## GOAL OF THE EXERCISE
Copy the listing exactly, images excluded.

(INFORMATION PROVIDED)

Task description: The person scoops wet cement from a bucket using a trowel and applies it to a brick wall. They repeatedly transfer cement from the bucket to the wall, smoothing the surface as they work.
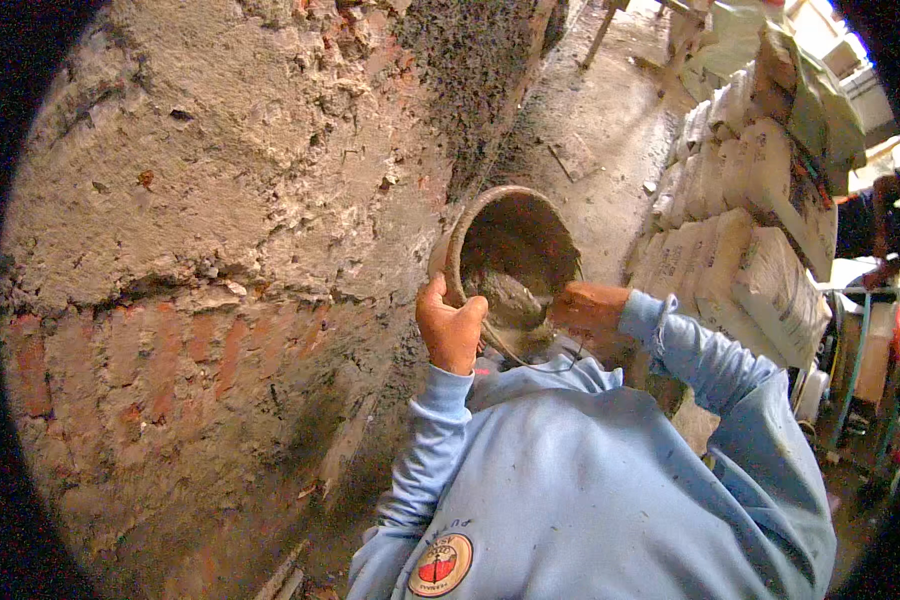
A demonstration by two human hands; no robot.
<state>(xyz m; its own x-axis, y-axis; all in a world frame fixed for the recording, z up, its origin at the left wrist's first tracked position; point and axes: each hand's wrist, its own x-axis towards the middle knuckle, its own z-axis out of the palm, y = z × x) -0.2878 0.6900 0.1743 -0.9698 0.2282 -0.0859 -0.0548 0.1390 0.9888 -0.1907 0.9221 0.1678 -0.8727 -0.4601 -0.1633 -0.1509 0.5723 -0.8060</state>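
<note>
A round bucket (452,258) with a mortar-crusted rim is tilted in front of my chest, its mouth facing up toward me. Wet grey mortar (510,298) lies in its lower part. My left hand (450,325) is closed on the left side of the rim, thumb over the edge. At the right side of the mouth is my right hand (588,308), its fingers curled closed beside the mortar. What those fingers hold, if anything, is hidden from this angle. A thin wire handle seems to hang near the bucket's lower edge.
A rough wall (220,200) with crumbling plaster and exposed brick (170,360) rises close on my left. Stacked pale sacks (710,265) stand to the right, with a greenish sheet (815,100) over the far end. Dusty concrete floor (610,150) stretches ahead between them.
</note>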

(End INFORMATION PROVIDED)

## REPLY
Task description: The person scoops wet cement from a bucket using a trowel and applies it to a brick wall. They repeatedly transfer cement from the bucket to the wall, smoothing the surface as they work.
A demonstration by two human hands; no robot.
<state>(xyz m; its own x-axis, y-axis; all in a world frame fixed for the recording, z up, its origin at the left wrist's first tracked position; point and axes: each hand's wrist, its own x-axis towards the middle knuckle, its own z-axis out of the palm, y = z × x) -0.2878 0.6900 0.1743 -0.9698 0.2282 -0.0859 -0.0548 0.1390 0.9888 -0.1907 0.9221 0.1678 -0.8727 -0.4601 -0.1633 -0.1509 0.5723 -0.8060</state>
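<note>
A round bucket (452,258) with a mortar-crusted rim is tilted in front of my chest, its mouth facing up toward me. Wet grey mortar (510,298) lies in its lower part. My left hand (450,325) is closed on the left side of the rim, thumb over the edge. At the right side of the mouth is my right hand (588,308), its fingers curled closed beside the mortar. What those fingers hold, if anything, is hidden from this angle. A thin wire handle seems to hang near the bucket's lower edge.
A rough wall (220,200) with crumbling plaster and exposed brick (170,360) rises close on my left. Stacked pale sacks (710,265) stand to the right, with a greenish sheet (815,100) over the far end. Dusty concrete floor (610,150) stretches ahead between them.
</note>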

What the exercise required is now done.